Ha trovato un equilibrio di squadra facendo anche scelte difficili, con rotazioni che hanno tenuto diversi elementi fuori per alcuni periodi, ma senza mai disgregare quell’unità d’intenti che si è creata nella squadra ed ha portato ad una salvezza insperata fino a qualche mese fa.
E’ chiaro che errori ce ne sono stati, e chi non ne avrebbe fatti al suo primo anno in panchina? Ma è altrettanto vero che alla fine nello sport contano sempre i risultati e questi dicono che Bulleri ha superato la sua prima grande prova della sua nuova carriera.

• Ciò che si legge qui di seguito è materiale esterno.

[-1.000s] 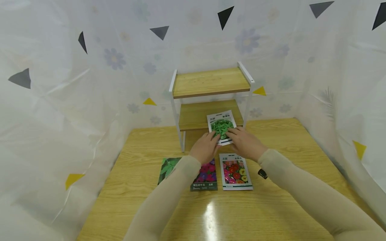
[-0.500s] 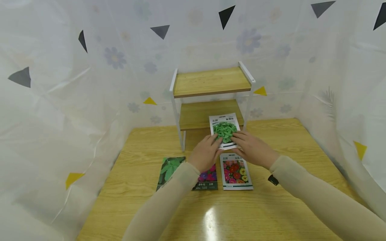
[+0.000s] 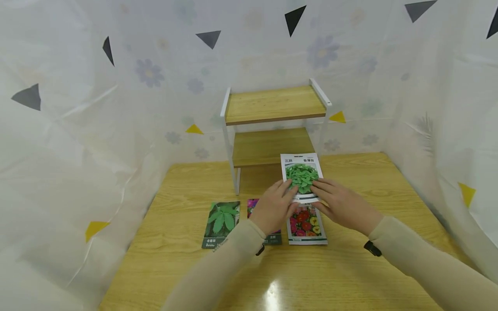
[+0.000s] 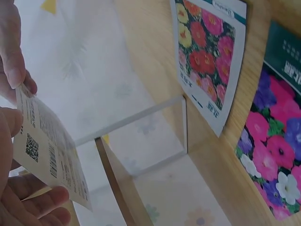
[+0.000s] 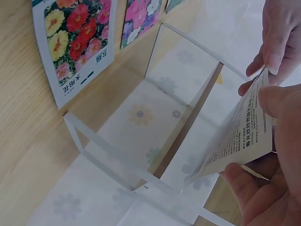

E’ l’uomo giusto per condurre quella transizione societaria iniziata un anno fa e votata al ringiovanimento e all’italianizzazione della squadra, due caratteristiche che guarda caso combaciano perfettamente con il profilo del Bullo. Ora nei prossimi giorni dovrà incontrare la società per definire un futuro che, a meno di grossi colpi di scena, dovrebbe vedere il prosieguo del rapporto tra le parti in quel concetto di continuità tanto caro nella società biancorossa quanto atipico e difficile nel basket moderno. Le parole di Conti e Bulgheroni degli ultimi giorni chiariscono sempre più questa idea in società che potrebbe concretizzarsi a breve.